START GIVEN DATA
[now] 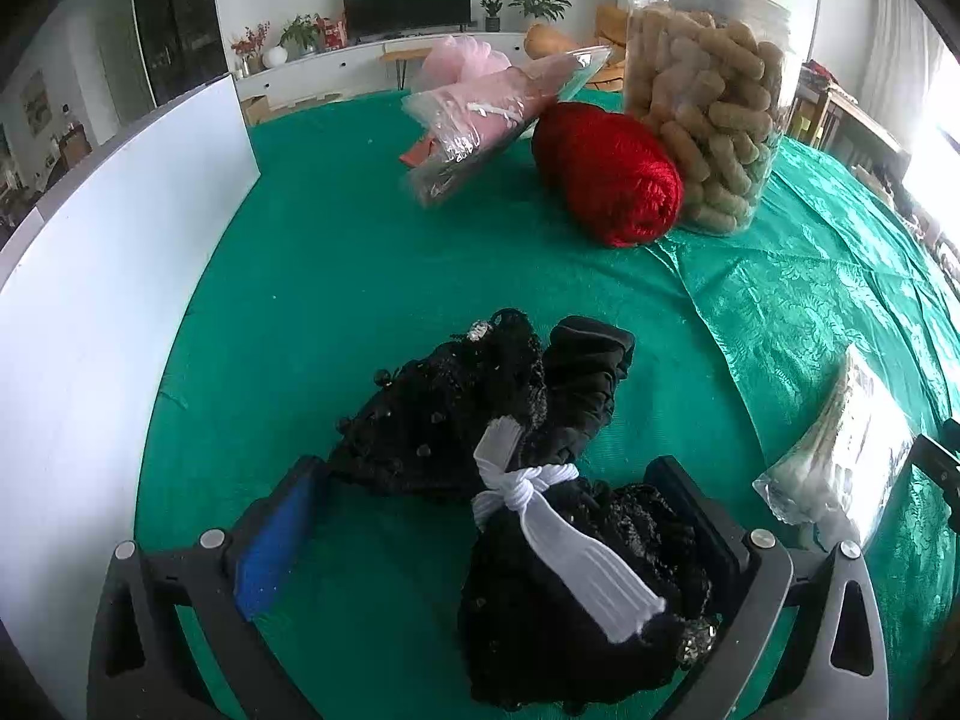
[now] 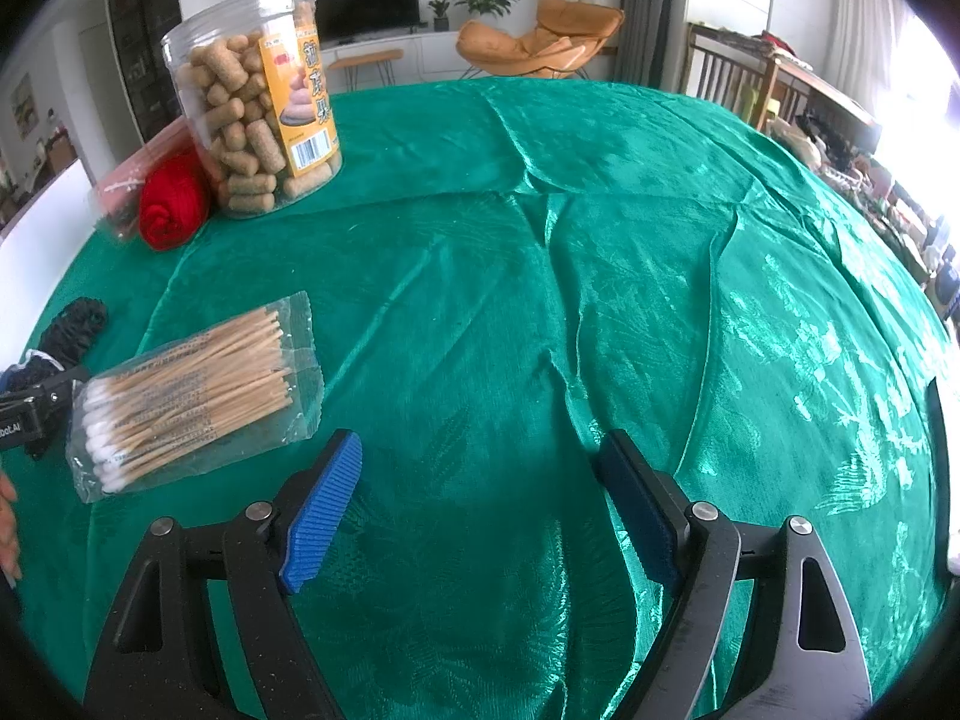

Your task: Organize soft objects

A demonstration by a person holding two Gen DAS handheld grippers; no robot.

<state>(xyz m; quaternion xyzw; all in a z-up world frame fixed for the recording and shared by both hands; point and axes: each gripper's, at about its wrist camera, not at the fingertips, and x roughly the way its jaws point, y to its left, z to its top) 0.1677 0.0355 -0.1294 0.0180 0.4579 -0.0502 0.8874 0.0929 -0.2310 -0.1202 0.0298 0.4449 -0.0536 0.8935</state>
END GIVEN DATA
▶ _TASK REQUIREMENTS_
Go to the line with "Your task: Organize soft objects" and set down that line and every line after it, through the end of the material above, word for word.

▶ _ANSWER SECTION_
Your task: Organize soft objects

A demonstration by a person holding two Gen DAS handheld grippers; no robot.

<state>(xyz m; quaternion xyzw; all in a z-up world frame fixed for the recording and shared by both hands; point and axes: each gripper's, at about its wrist camera, not at the fingertips, and x roughly the way its jaws point, y to its left, z to its top) 0.1677 0.0355 -0.1294 0.0180 0.4579 -0.0502 0.8874 0.0929 -0.2310 -0.1202 0.0298 0.4449 -0.0536 0.8935</state>

That concludes the output for this exercise.